Author: Aksenova Anastsia
Form: 11 A
Scientific tutor: J. Zommer
Table of сontents
What are the main reasons to study abroad
Advantages of studying abroad
The most popular destinations to study
Disadvantages of studying abroad
study abroad language culture
Studying abroad has become very popular among the young people nowadays. But there is always a question: is it worth our time? If we ask anybody who has studied abroad, he or she will most certainly tell us that it is a life-changing experience and one of the most rewarding things he or she has ever done. No matter what country you live in, you can fly over the world’s highest waterfalls in Venezuela, learn world trade in Japan or study art in France.
Besides the excitement of travel, one reason to study abroad is that you will experience new customs, holidays, foods, art, music, and politics firsthand. It is a great chance to meet new friends, know their tradition, language and their personality. This type of education helps people to become more sociable and outgoing person. But it is hard for children be alone so much time without their family and friends. Moreover such education can bring some difficulties with financial position and parents lose contact with children.
So the aim of our project is how understand is it good for children have this type of courses?
What are the main reasons to study abroad?
So we should understand what are the reasons to study abroad? Firstly it is the first experience to be self-independent. It is very important for children to feel their own independence; they can make their own decisions, feel that parents trust and proud of them. Secondly study abroad is the optimal way to learn a language and practice language skills because there is no better and more effective way to learn a language than to be in a culture that speaks the language you are learning. You’re surrounded by the language on a daily basis. Language learning happens most quickly under these circumstances. Then, children become more sociable. While abroad, you will meet not only natives to the culture in which you are studying, but also other international students who are as far from home as yourself. It is a good chance to have new foreign friends and practice your language with them; moreover they learn to be more outgoing and cheerful person, it is good for a later life. And the last it is help to know more about the country in which you study. It is a great chance to know more about country, their traditions and costumes, national food; it is a chance to visit local museums and theaters, art galleries and cinemas.
Advantages of studying abroad
There are several points highlighting the advantages of studying abroad:
1. Study abroad is the optimal way to learn a language. There is no better and more effective way to learn a language than to be in a culture that speaks the language you are learning. You’re surrounded by the language on a daily basis. Language learning happens most quickly under these circumstances.
2. Study abroad provides the opportunity to travel. Weekends and academic breaks allow you to venture out and explore your surroundings — both your immediate and more distant surroundings. Since studying abroad often puts you on a completely different continent, you are much closer to places you might otherwise not have had the opportunity to visit.
3. Study abroad allows you get to know another culture first-hand. Cultural differences are more than just differences in language, food, appearances, and personal habits.
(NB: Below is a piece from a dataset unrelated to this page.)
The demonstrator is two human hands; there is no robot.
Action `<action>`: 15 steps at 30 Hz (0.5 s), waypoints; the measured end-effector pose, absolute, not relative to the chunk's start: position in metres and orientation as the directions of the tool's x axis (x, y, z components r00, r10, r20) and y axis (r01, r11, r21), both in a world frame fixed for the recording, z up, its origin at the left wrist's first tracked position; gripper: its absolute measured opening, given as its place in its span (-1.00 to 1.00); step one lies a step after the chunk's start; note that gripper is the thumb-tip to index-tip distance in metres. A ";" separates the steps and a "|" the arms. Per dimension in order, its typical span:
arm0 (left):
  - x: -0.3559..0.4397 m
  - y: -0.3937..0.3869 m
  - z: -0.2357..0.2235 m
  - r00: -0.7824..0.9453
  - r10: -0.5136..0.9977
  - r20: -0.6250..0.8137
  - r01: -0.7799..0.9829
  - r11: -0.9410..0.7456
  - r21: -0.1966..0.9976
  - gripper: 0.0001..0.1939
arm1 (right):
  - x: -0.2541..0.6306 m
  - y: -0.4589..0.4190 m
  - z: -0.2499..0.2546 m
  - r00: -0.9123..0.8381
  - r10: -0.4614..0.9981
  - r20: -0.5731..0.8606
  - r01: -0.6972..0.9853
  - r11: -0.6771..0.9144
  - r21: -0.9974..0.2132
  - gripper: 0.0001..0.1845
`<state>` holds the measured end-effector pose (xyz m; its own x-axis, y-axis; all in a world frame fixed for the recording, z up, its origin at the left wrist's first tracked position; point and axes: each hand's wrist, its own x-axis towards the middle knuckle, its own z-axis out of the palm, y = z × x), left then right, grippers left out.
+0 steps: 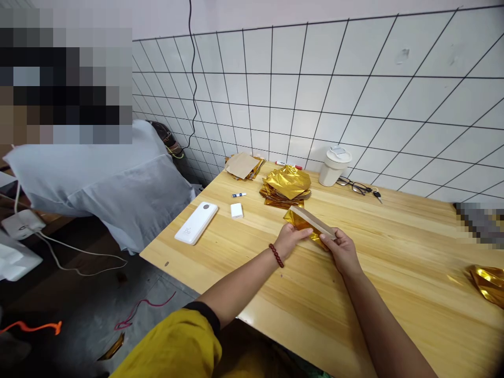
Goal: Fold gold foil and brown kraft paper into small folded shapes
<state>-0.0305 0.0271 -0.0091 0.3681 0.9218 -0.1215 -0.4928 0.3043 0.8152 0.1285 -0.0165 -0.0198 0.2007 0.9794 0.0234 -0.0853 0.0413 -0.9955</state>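
- Gold foil sheet [301,224] and a brown card strip [313,221] are pressed together between both hands, just above the wooden table [397,299], at the centre of the frame; the foil wraps partly around the strip.
- Left hand [290,239], wearing a dark red bead bracelet [276,255], is closed around the foil's left end, with its fingers curled over the edge.
- Right hand [342,251] grips the opposite end, its thumb on the card.
- Stacked gold foil sheets [285,187] lie in a loose pile just beyond the hands.
- Further back, at the table's far edge, a kraft card square [241,165] rests on more gold foil [255,170].
- White lidded cup [334,167] stands upright near the tiled wall [354,79]; its lid is on, hiding whatever is inside.
- Eyeglasses [353,185] and keys [377,196] lie to the right of the cup.
- White power bank [196,223], a small white box [237,210] and a small tube [238,195] sit left of the pile.
- Crumpled gold foil [489,283] lies at the right edge of the frame.
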 end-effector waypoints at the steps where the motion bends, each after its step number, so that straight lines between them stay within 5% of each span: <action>1: -0.029 0.026 -0.010 0.364 0.924 -0.116 -0.468 0.289 0.835 -0.62 | 0.128 -0.017 -0.020 0.192 0.981 0.016 -0.084 0.032 -0.996 -0.59; 15: -0.029 0.027 -0.010 0.281 0.945 -0.170 -0.508 0.297 0.808 -0.59 | 0.130 -0.017 -0.022 0.113 0.993 0.027 0.004 0.027 -1.000 -0.55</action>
<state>-0.0291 0.0268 -0.0102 0.2808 0.9445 -0.1704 -0.5085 0.2969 0.8083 0.1297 -0.0172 -0.0224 0.1126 0.9933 0.0268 0.0038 0.0265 -0.9996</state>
A person’s culture reflects very deep perceptions, beliefs, and values that influence his or her way of life and the way that he or she views the world. Students who experience cultural differences personally can understand the differences of other cultures.
4. Study abroad will help you develop skills and give you experiences a classroom system study will never provide. Being in an entirely new cultural setting is scary at first, but it’s also exciting. It’s an opportunity to discover new strengths and abilities, conquer new challenges, and solve new problems. You will encounter situations that are wholly unfamiliar to you and will learn to adapt and respond in effective ways.
5. Study abroad affords you the opportunity to make friends around the world. While abroad, you will meet not only natives to the culture in which you are studying, but also other international students who are as far from home as yourself.
6. Study abroad helps you to learn about yourself. Students who study abroad return home with new ideas and perspectives about themselves and their own culture. The experience abroad often challenges them to reconsider their own beliefs and values. The experience may perhaps strengthen those values or it may cause students to alter or abandon them and embrace new concepts and perceptions. The encounter with other cultures enables students to see their own culture through new eyes.
The most popular destinations to study
The number of American college students studying abroad is now at an all-time high, according to new statistics from the Institute of International Education.
There were 273,996 American students studying abroad during the 2010−2011 academic year, which represents a 1.3 percent increase from the previous year, according to the annual Open Doors report, which is produced with support from the U.S. Department of State.
The majority of Americans (55 percent) are studying in European countries. The United Kingdom, which attracted 12 percent of American students, is the most popular destination and is followed closely by Italy.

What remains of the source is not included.